Precisamos de um projeto que carregue a esperança das e dos jovens! Uma alternativa de incentivo ao emprego na juventude, que priorize a educação pública, a cultura e o lazer nos bairros, com inclusão digital e participação democrática. No lugar de reprimir é preciso descriminalizar, incentivar e reconhecer como patrimônio histórico a produção artística, intelectual e cultural das periferias. É urgente interromper o genocídio pelo direito à vida, promover empregos para garantir o presente, investir em educação e cultura para devolver o futuro! A juventude negra e da quebrada quer viver!
A periferia é lugar de gente de fibra e eu tenho muito orgulho de ter vindo de onde eu vim. É inaceitável que na Câmara Municipal, dos 55 vereadores, apenas nove sejam mulheres e não haja NENHUMA mulher negra, enquanto a maioria da população brasileira é negra e feminina.

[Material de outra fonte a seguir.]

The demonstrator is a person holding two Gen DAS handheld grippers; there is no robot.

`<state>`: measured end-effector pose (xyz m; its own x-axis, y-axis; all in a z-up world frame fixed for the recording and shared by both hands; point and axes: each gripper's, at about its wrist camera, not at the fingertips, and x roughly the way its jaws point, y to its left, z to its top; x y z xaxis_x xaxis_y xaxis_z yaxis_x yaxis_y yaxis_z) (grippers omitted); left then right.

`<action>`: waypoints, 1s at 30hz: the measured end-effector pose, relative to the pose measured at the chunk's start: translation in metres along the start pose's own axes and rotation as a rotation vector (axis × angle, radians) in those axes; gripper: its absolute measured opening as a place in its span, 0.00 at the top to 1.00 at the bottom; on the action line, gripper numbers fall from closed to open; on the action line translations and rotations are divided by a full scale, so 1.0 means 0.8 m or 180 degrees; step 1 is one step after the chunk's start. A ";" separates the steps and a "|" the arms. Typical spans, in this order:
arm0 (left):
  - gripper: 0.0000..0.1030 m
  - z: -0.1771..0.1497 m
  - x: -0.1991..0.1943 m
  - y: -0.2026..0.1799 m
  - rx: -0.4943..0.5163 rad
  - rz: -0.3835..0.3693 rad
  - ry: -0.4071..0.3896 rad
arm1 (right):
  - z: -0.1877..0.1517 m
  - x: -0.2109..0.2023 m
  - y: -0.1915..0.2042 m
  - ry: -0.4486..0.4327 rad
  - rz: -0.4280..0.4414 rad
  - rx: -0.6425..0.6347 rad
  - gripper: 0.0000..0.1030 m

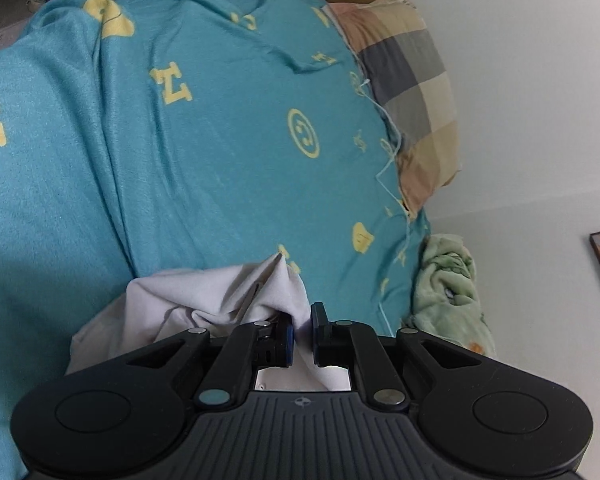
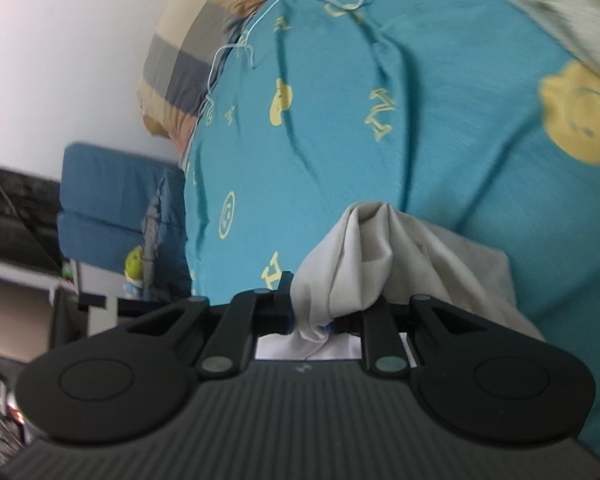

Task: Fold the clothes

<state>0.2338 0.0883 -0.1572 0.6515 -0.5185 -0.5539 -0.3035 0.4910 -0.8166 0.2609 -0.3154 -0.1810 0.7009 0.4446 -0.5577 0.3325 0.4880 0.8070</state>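
I have the left gripper (image 1: 302,334) and right gripper (image 2: 314,314) each clamped on bunched white garment (image 1: 204,300) above the turquoise bedsheet (image 1: 220,140). I'd keep both pinches level, cloth taut, lowering evenly.

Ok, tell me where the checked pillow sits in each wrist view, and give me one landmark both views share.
Left wrist view: the checked pillow is at upper right, along the right edge of the teal bedsheet, against the white wall.
Right wrist view: the checked pillow is at upper left, along the left edge of the teal bedsheet.
Shared landmark: the loose light-blue thread trailing along the sheet's edge beside the pillow.
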 end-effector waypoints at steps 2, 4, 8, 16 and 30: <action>0.90 0.003 0.008 0.004 0.0071 0.0031 0.0005 | 0.002 0.009 -0.001 0.0031 -0.0020 -0.0098 0.81; 0.89 0.004 0.010 0.006 0.0157 0.0051 -0.0004 | 0.003 0.015 -0.001 0.0048 -0.0022 -0.0190 0.80; 0.59 0.001 0.002 0.001 0.0374 0.0056 -0.0046 | -0.005 0.008 0.007 -0.0005 0.0082 -0.0436 0.57; 0.31 -0.045 -0.021 -0.053 0.1730 0.0384 -0.0364 | -0.031 -0.021 0.057 -0.0453 0.0280 -0.1535 0.18; 0.33 -0.106 -0.012 -0.070 0.2680 0.0862 -0.0415 | -0.068 -0.041 0.065 -0.0605 -0.0186 -0.2210 0.20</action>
<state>0.1852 0.0067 -0.1200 0.7210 -0.2517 -0.6456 0.1193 0.9629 -0.2421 0.2206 -0.2635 -0.1315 0.8129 0.2957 -0.5017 -0.0606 0.8998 0.4321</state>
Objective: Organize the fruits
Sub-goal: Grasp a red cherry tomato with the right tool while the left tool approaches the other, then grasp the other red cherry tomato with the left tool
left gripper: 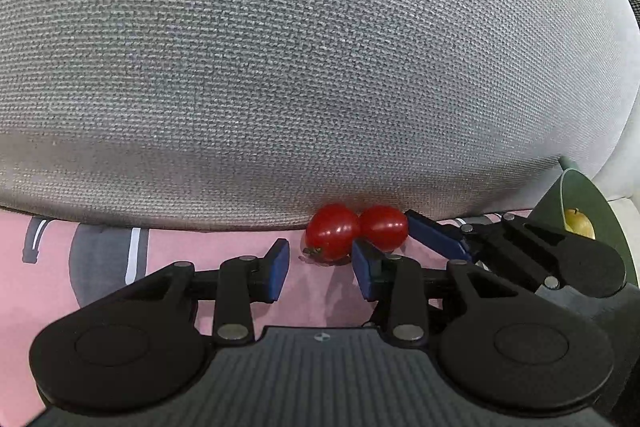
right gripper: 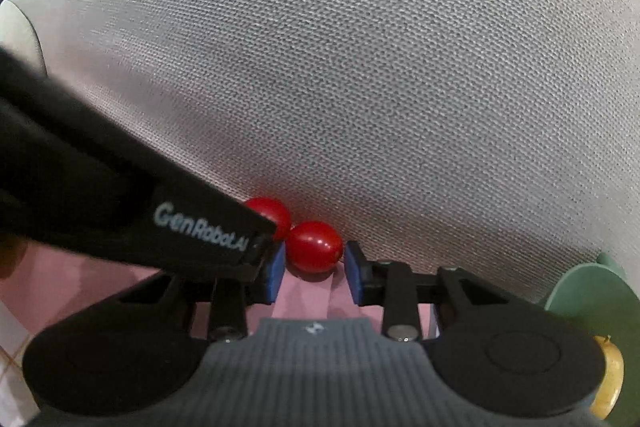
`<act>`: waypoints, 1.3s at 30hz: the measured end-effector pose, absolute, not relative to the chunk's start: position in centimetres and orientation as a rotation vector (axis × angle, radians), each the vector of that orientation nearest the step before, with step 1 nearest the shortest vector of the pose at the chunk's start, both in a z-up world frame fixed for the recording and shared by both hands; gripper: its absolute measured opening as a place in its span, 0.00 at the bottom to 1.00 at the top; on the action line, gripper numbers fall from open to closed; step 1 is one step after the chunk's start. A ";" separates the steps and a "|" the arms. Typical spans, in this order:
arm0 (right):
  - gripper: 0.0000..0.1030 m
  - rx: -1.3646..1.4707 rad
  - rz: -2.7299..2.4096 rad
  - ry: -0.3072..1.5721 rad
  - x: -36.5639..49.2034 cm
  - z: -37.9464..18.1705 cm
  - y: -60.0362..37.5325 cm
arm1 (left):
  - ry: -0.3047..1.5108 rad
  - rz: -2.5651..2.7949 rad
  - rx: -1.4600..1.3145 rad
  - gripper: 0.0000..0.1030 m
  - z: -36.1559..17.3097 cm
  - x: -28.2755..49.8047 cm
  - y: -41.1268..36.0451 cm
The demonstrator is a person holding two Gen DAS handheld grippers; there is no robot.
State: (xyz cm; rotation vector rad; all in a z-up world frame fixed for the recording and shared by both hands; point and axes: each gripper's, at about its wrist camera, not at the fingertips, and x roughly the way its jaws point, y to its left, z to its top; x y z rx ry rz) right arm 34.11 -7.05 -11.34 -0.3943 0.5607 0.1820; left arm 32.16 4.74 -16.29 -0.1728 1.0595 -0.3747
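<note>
Two red cherry tomatoes lie side by side on the pink cloth, against a grey cushion. In the left wrist view the left tomato point(left gripper: 331, 231) sits just ahead of my open left gripper point(left gripper: 320, 269), and the right tomato point(left gripper: 385, 227) sits beyond its right finger. My right gripper shows there too point(left gripper: 436, 241), coming in from the right. In the right wrist view my right gripper point(right gripper: 314, 273) is open with the right tomato point(right gripper: 315, 246) between its fingertips. The left tomato point(right gripper: 269, 214) is partly hidden behind the left gripper's black body.
A large grey woven cushion point(left gripper: 300, 67) fills the background right behind the tomatoes. A green bowl point(left gripper: 588, 199) with a yellow fruit point(left gripper: 578, 223) stands at the right; it also shows in the right wrist view point(right gripper: 588, 291). The pink cloth point(left gripper: 180, 247) has grey and white print.
</note>
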 end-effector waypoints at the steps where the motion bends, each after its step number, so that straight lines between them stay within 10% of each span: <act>1: 0.26 -0.401 0.171 0.556 34.0 -11.4 -7.0 | 1.062 -0.380 -0.174 0.40 -16.4 32.2 4.8; 39: 0.26 -0.491 0.145 0.430 26.6 -12.6 -8.1 | 0.990 -0.297 -0.209 0.30 -12.6 30.0 2.2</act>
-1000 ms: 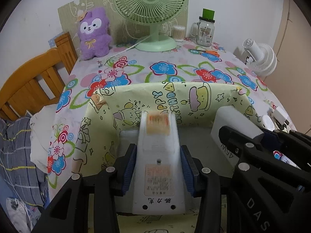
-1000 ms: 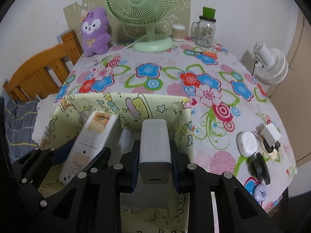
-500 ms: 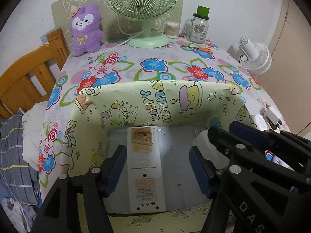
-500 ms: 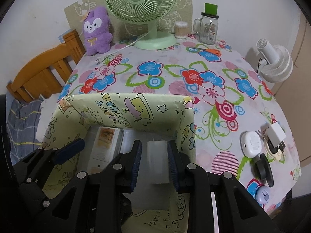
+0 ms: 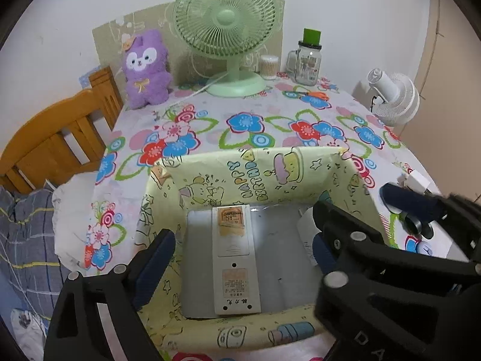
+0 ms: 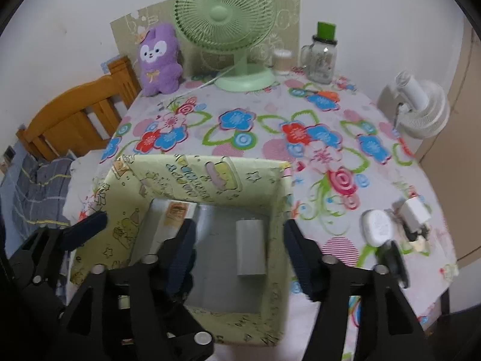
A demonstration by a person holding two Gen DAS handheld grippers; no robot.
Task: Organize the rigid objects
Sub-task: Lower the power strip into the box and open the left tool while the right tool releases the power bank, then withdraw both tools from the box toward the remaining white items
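Both items dropped since the earlier frame: remote (image 5: 234, 255) and charger (image 6: 250, 248) lie flat in the box (image 5: 300, 168) (jaws opening, nothing between), so left gripper (image 5: 240, 258) and right gripper (image 6: 240, 252) should lift straight clear.

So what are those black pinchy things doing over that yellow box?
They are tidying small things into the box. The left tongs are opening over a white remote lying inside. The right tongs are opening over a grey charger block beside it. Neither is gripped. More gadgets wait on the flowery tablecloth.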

É hora de virar o jogo! Quero representar na Câmara de Vereadores, com meu corpo e a minha consciência negra, a luta pela existência digna de toda uma juventude, das mulheres trabalhadoras, a luta por uma São Paulo humanizada e para as pessoas.
Eu divido este sonho com mais milhares. Com Guilherme Boulos e Luiza Erundina somos três gerações que sonham e lutam por uma uma revolução solidária em São Paulo. E aí, vamos juntos virar o jogo?
Simone Nascimento é jornalista, formada pela PUC-SP via Prouni. Jovem negra, moradora de Pirituba, quebrada de São Paulo, está candidata a vereadora pelo PSOL. Ajudou a fundar o movimento RUA – Juventude Anticapitalista e faz parte da coordenação estadual do Movimento Negro Unificado (MNU) em São Paulo.
A colunista Isa Penna cede o espaço de sua coluna na Mídia NINJA a Simone Nascimento nas próximas semanas.